We observed a suggestive positive association between higher levels of radon exposure and risk of ER-, ER−/PR-, and ER−/PR−/HER2- invasive breast cancer. One possible explanation for this finding is that a potentially higher proportion of hormone receptor-positive vs. hormone receptor-negative tumors could be attributed to hormonal and reproductive risk factors [47]. Risk factor associations have been observed to differ by hormone receptor-positive vs. hormone receptor-negative breast cancer subtypes [48, 49]. Furthermore, ER−/PR- breast cancers are more common among women with a BRCA1 mutation, which is involved in DNA repair pathways [50]. Thus, radon may be similarly acting on ER- carcinogenesis via DNA damage mechanisms. Further, ionizing radiation gives rise to significantly more ER- vs. ER+ tumors [51, 52]. Women with previously irradiated breast cancers (exposed to therapeutic radiation for Hodgkin lymphoma and other pediatric solid tumors) were more likely to have ER−/PR−/HER2- breast cancer compared to age-matched non-previously irradiated breast cancer controls [53]. However, in our study, there was no significant evidence of heterogeneity in risk estimates by hormone receptor status. The potential association between radon exposure and different breast cancer subtypes should be further explored.

There was a statistically significant interaction between radon exposure and region of residence, where higher radon exposure was significantly associated with an elevated risk of invasive breast cancer in the Western U.S. This interaction was not explained by differences in screening mammography practices, population density, urbanicity, residential mobility, PM air pollution, or area-level percentage of the population using well water, housing type, and year the housing was built. Radon was not strongly correlated with PM2.5 or PM2.5–10 overall (Spearman correlation coefficients 0.14 and −0.31, respectively) or in the West (−0.11 and −0.08). Further, although urban and rural differences in radon levels have been observed in previous research, partially attributed to differences in housing characteristics (e.g., construction) and dwelling habits (e.g., urban residents live on higher floors), we did not observe evidence of effect modification by urbanicity [5456]. The majority of NHSII participants reside in urban areas (93%). There were also no significant regional differences in population characteristics or evidence of differential exposure assessment by region. Both the NRRS and SRRS surveys, used in Lawrence Berkeley National Laboratory radon exposure modeling, were designed to be representative of the entire U.S./states across the U.S., including the Western U.S. [57]. Among NHSII participants, radon levels were highest in the Midwest and Northeast, followed by the South and West – consistent with geographic patterns of radon levels across the U.S. observed in previous research [58]. However, some women residing in certain parts of the Western U.S. may be exposed to relatively higher levels of radon compared to women living in other regions, as parts of the Western U.S. are near active faults characterized by anomalously high radon emissions [59, 60]. Regional differences in exposure due to time spent indoors, individual-level housing characteristics (e.g., presence of basements), and remediation practices should be examined in future studies.
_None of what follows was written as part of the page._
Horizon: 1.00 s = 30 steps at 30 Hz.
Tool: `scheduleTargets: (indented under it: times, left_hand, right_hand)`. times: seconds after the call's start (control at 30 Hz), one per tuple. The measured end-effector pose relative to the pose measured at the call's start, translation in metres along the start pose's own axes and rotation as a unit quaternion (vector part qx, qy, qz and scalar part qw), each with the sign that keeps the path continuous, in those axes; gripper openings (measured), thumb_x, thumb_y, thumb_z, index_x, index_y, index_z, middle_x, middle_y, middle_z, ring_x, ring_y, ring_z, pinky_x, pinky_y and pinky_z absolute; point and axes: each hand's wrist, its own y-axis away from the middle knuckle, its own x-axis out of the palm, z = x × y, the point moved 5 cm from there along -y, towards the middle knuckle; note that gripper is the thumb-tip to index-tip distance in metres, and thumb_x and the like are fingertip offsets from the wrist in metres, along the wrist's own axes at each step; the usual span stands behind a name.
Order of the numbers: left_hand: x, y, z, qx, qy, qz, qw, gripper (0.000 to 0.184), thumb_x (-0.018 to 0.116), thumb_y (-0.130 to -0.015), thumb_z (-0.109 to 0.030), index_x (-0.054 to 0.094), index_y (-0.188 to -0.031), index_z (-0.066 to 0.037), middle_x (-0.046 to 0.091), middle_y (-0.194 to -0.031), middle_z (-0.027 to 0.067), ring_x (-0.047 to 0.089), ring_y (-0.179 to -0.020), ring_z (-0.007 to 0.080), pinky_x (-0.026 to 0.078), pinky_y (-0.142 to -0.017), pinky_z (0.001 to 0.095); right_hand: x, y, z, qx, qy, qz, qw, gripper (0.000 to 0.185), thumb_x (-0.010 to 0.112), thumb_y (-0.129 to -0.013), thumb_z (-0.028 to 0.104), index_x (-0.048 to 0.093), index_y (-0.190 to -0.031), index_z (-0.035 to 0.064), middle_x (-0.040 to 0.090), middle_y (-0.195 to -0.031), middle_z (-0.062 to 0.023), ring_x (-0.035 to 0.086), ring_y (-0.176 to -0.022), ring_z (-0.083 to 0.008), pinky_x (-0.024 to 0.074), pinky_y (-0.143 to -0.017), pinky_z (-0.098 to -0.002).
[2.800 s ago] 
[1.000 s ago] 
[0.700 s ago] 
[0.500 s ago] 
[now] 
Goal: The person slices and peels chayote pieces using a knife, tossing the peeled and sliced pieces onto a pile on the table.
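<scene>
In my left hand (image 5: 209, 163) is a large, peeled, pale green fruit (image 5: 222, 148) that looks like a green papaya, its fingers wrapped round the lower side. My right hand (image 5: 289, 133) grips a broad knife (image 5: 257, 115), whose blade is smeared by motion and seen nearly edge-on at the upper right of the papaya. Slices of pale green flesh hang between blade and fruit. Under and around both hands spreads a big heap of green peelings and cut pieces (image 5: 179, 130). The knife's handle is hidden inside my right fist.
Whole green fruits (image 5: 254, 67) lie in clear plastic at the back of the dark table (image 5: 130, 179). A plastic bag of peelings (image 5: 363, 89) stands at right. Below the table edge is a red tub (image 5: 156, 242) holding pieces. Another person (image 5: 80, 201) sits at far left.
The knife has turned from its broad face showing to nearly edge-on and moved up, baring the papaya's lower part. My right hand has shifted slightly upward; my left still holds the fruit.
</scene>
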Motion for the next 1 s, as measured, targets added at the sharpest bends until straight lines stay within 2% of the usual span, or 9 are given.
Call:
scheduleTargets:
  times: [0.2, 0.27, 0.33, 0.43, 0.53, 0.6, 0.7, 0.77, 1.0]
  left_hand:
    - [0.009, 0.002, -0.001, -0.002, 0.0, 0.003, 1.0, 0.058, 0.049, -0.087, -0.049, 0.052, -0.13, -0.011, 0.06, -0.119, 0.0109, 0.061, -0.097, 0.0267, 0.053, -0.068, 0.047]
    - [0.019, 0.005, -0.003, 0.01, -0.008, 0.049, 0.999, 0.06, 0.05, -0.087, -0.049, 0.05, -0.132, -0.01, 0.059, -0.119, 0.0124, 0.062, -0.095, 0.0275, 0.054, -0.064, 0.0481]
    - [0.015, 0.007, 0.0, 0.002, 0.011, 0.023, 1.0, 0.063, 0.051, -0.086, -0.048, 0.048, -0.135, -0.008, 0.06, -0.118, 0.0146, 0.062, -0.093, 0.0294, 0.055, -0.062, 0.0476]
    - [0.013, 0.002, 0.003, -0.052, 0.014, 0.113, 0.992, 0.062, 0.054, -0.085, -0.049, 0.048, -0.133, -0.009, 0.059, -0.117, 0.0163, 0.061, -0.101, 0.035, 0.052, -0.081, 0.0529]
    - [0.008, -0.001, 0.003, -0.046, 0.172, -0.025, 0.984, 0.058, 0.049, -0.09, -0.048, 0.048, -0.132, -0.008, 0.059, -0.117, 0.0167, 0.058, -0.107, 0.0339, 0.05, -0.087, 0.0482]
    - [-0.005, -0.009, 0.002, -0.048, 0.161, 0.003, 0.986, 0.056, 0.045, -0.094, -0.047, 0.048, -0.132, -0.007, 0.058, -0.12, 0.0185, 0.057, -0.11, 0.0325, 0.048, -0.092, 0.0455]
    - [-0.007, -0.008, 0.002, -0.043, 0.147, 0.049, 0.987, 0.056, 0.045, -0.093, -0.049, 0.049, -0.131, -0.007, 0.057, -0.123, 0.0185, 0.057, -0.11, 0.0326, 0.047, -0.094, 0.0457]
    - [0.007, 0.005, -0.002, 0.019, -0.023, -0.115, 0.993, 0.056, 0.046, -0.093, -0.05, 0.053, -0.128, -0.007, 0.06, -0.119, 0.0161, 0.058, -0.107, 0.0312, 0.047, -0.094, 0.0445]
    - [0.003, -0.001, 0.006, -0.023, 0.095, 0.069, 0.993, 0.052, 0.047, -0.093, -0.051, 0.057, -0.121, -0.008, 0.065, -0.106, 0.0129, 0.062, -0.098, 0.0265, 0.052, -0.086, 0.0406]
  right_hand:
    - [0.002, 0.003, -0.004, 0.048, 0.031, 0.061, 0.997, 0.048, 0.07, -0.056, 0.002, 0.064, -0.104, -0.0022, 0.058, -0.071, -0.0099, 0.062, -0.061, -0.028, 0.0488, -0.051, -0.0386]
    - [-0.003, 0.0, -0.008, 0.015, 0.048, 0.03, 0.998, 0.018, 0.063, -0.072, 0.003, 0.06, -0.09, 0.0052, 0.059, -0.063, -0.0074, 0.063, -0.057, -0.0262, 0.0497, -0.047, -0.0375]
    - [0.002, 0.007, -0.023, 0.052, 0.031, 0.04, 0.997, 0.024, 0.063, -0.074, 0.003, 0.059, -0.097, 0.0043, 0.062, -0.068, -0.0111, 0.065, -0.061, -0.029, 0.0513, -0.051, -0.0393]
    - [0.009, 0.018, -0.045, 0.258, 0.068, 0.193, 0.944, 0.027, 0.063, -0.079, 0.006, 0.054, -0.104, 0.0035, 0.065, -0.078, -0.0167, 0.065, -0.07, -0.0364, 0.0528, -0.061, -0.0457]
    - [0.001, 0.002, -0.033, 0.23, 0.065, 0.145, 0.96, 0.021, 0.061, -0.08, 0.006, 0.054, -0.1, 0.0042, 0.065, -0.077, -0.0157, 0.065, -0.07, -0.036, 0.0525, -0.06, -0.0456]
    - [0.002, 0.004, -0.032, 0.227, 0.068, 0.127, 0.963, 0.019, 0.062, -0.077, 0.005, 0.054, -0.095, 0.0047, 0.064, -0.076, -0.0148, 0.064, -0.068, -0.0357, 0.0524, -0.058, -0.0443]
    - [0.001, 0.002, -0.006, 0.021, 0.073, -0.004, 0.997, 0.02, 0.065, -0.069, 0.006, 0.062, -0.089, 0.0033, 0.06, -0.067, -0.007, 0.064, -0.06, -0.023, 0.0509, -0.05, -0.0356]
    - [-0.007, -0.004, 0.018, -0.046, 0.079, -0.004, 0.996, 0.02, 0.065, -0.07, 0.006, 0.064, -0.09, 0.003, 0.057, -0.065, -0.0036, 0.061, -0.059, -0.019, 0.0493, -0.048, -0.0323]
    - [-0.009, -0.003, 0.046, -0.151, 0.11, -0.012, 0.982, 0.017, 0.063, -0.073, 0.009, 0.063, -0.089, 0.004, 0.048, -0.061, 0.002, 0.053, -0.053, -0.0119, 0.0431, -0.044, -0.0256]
This analysis includes several important limitations. The radon exposure metric was available at a county-level spatial resolution, which may not reflect individual-level exposure. Household radon levels may vary within a county due to differences in housing characteristics, geology, and remediation. As counties are large geographic units often inhabited by many participants, we conducted sensitivity analyses accounting for within-county clustering using shared frailty models (frailty term for county). HRs from Cox models with and without frailty terms were similar. Exposure measurement errors are also likely due to errors in the radon exposure model’s failure to account for time-activity patterns by not having information available on amount of time spent at home, and lack of information on exposure to non-residential sources of radon including the workplace [61]. However, this radon exposure model has been used in previous epidemiologic studies of lung cancer, demonstrating expected positive associations, and may be considered a reasonable proxy of residential radon exposure [33]. The radon exposure data used in this study were collected during the mid- to late-1980s. We assumed radon levels remained consistent over time and calculated exposure measurements using updated address information throughout follow-up. However, radon levels can show high yearly variability given meteorological, diurnal, and seasonal changes [61, 62]. Advances in heating, ventilation, and air conditioning may have also impacted radon levels, as air conditioning use is associated with higher household radon levels [63]. However, long-term median household radon levels measured in 98 homes in the U.S. from 1983 to 2000 exhibited minimal year-to-year variation and no significant long-term temporal trends [64]. We did not have information on other factors that may account for varying exposures within a county, e.g., individual-level housing characteristics (e.g., floor of residence, presence of a basement), well water use, and remediation. We also did not have information regarding traffic noise, which has been associated with ER- breast cancer in Denmark [65]. The observed suggestive associations may be due to chance as we did not adjust our alpha level to account for multiple comparisons.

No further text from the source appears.